An incident weapon is typically an anti-vehicle device intended to inflict disabling damage or prevent escape without killing the vehicle operators. Incident weapons were used by military personnel during the Cold War to discourage clandestine use of submarines within territorial waters without causing casualties which might escalate into warfare.

Historical use
The Baltic Sea was a vital access route for Soviet shipping to reach the Atlantic Ocean. Both Warsaw Pact and NATO had a strategic interest in possible blockades of that access. The western shore of the Baltic is controlled by neutral Sweden. Swedish submarine incidents occurred as foreign submarines explored Swedish territorial waters to assess the feasibility of evading future blockading warships and naval mine fields.

Examples
The United States developed a modified Hedgehog projectile substituting a magnet and clapper for the explosive charge.

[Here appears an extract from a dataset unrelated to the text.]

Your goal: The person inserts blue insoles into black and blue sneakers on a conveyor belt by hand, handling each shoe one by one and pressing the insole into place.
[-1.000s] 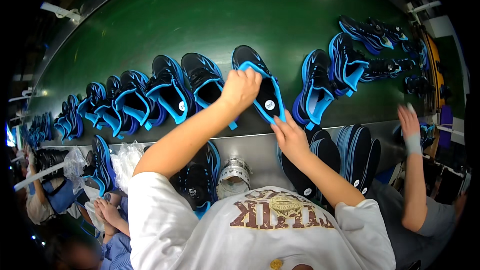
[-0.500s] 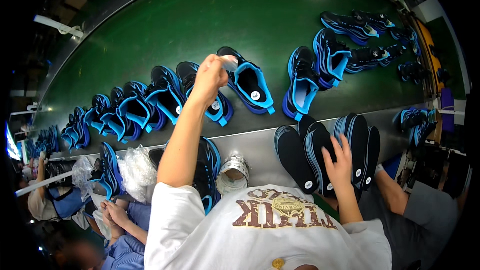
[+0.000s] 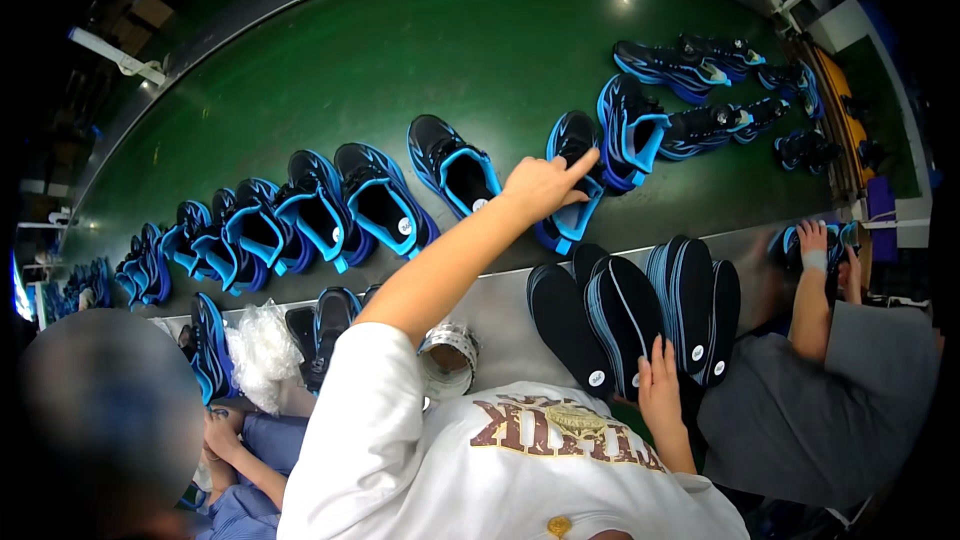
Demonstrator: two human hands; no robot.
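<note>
The left hand (image 3: 545, 185) reaches out over the green conveyor belt (image 3: 420, 60), its fingers loosely curled and the forefinger stretched forward so that its tip touches the blue collar of a black and blue shoe (image 3: 572, 180); it grips nothing, only pressing or pointing at that shoe, which lies on the belt's near edge with its opening turned up. The right hand (image 3: 660, 380) lies flat and relaxed, palm down, on the lower ends of a fan of dark insoles (image 3: 630, 310) stacked against one another on the grey metal ledge (image 3: 500, 305) in front of the belt; it rests on them without closing around any. Just left of the touched shoe, another black shoe with blue lining (image 3: 455, 165) lies apart from it, and beyond that a row of similar shoes (image 3: 300, 210) overlaps along the belt toward the left. To the right, a further shoe (image 3: 630, 130) stands just beside the touched one, with more pairs (image 3: 700, 60) trailing off toward the far end. On the ledge near the person's left elbow sits a roll of printed tape (image 3: 450, 355), next to a dark shoe (image 3: 325, 335) and a crumpled clear plastic bag (image 3: 262, 350). At the right a co-worker's hand (image 3: 812, 240) reaches toward the belt edge.
</note>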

If the magnet stuck to the submarine hull, flow along the hull as the submarine moved through the water caused the clapper to oscillate hammering against the hull. Sweden deployed several incident weapons in 1983 to discourage such exploration after  ran aground while exploring Swedish waters in 1981.

Elma
Elma was a small bomb intended to be dropped by aircraft or ships in patterns similar to Hedgehog. If one of these bombs landed on the submerged submarine, a magnet would position it on the hull to focus a shaped charge capable of making a small hole in the pressure hull. The amount of water entering the submarine in shallow coastal waters was intended to encourage the submarine to surface.

Malin
Malin was similar to Elma, but substituted an acoustic transmitter for the shaped charge to simplify tracking under difficult sonar conditions in coastal waters.

Torpedo
The standard Swedish Torped 42  anti-submarine torpedo warhead was replaced by a smaller explosive charge intended to merely damage submarine propellers or rudders after acoustic homing.